Eerder dan zijn tijdens de Spinozadag gehouden lezing op de website van de ASK wordt gepubliceerd, verschijnt een bewerking van de bijdrage van Arnon Grunberg vandaag in NRC Handelsblad. Ja een ‘gerenommeerd auteur’ kan nog een extra slaatje uit zo’n lezing slaan.
Maar wat bewijst dit stuk mijn gelijk om er niet voor naar Amsterdam af te reizen. Ik moet er niet aan denken dat mijn ‘begeerte’ om voor de vijfde maal die Spinozadag mee te maken, of mijn ehh… ‘loyaliteit’ aan de ASK groter waren geweest dan mijn afkeer van Arnon Grunberg! Wat zou ik me dan geërgerd hebben aan de flauwekul die Grunberg de goegemeente daar voorschotelde. Het ging wat over Slavoj Zizek’s zicht op Spinoza en vooral over Freud (niet díens zicht op Spinoza, maar z’n gefantaseerde doodsdrift), maar over Spinoza ging het niet.
Wat moet je nou met: “wij kunnen God benaderen als de oplossing van een wiskundig probleem.” En met het Spinoza in de schoenen schuiven van doodsdrift – lees maar: ”Op dezelfde manier kan de doodsdrift bij Spinoza als een verkeerd opgeloste wiskundige vergelijking worden opgevat.”

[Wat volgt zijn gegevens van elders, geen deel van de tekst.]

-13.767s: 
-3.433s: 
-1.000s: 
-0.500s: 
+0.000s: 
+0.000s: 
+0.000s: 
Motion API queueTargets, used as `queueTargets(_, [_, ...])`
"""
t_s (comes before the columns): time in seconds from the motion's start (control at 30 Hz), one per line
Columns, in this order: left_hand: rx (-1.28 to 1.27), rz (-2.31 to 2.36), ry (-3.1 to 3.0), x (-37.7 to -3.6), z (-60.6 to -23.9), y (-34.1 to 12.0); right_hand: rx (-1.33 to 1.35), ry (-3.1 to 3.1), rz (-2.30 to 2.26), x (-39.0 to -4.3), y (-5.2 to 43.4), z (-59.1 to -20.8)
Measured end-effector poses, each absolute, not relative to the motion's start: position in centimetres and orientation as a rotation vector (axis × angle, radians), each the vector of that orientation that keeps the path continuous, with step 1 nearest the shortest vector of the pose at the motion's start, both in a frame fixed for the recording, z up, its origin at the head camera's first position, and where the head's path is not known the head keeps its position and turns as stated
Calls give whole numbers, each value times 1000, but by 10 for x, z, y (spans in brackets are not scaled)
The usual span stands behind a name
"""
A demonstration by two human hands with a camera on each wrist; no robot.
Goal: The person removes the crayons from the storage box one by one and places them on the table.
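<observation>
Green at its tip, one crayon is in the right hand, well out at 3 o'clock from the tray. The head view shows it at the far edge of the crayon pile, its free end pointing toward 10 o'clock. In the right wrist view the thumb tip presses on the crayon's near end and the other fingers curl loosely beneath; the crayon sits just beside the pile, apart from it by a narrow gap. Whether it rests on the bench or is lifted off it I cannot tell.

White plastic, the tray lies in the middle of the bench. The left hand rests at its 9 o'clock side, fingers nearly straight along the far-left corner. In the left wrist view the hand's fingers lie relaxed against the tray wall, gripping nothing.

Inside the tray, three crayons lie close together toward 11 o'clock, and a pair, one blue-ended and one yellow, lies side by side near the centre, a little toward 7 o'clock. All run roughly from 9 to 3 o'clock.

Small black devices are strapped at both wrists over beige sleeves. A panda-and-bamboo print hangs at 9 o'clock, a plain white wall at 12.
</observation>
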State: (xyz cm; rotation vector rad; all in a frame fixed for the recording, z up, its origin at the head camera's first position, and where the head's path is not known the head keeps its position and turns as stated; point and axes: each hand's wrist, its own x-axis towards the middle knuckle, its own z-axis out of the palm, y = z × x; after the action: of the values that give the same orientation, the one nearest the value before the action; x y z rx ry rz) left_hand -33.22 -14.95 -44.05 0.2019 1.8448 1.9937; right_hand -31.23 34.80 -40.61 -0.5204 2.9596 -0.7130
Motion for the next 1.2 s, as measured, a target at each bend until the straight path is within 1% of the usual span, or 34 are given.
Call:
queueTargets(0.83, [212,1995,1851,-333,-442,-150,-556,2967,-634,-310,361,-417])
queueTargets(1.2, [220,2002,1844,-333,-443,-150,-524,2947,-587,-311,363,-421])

Hij luisterde erg naar ‘de Lacaniaan Zizek’ en heeft het vooral over het verlangen, het tekort, het ontbreken, het gemis… dát zou bij Spinoza de essentie van mijn mens zijn zijn: “Ik verlang immers iets, ik ben mijn verlangen, en ik verlang altijd naar wat ik mis.” En: “dan kan ik volgens Spinoza mijn eigen bestaan niet meer als iets positiefs zien, alleen nog maar als iets wat moet worden opgeheven.” En zo verzin je je eigen Spinoza. Maar bij Spinoza ontspringt begeerte helemaal niet uit een tekort, maar is het “het wezen van de mens, voor zover het wordt opgevat als door de een of andere inwerking erop bepaald om iets te doen.” (3/DefAff1). Er is bij Spinoza helemaal geen sprake van een tekort, maar van een kunnen: een vermogen om in je bestaan te volharden (dat groter of kleiner worden, sterker of zwakker), maar dat zich niet tegen zichzelf kan keren.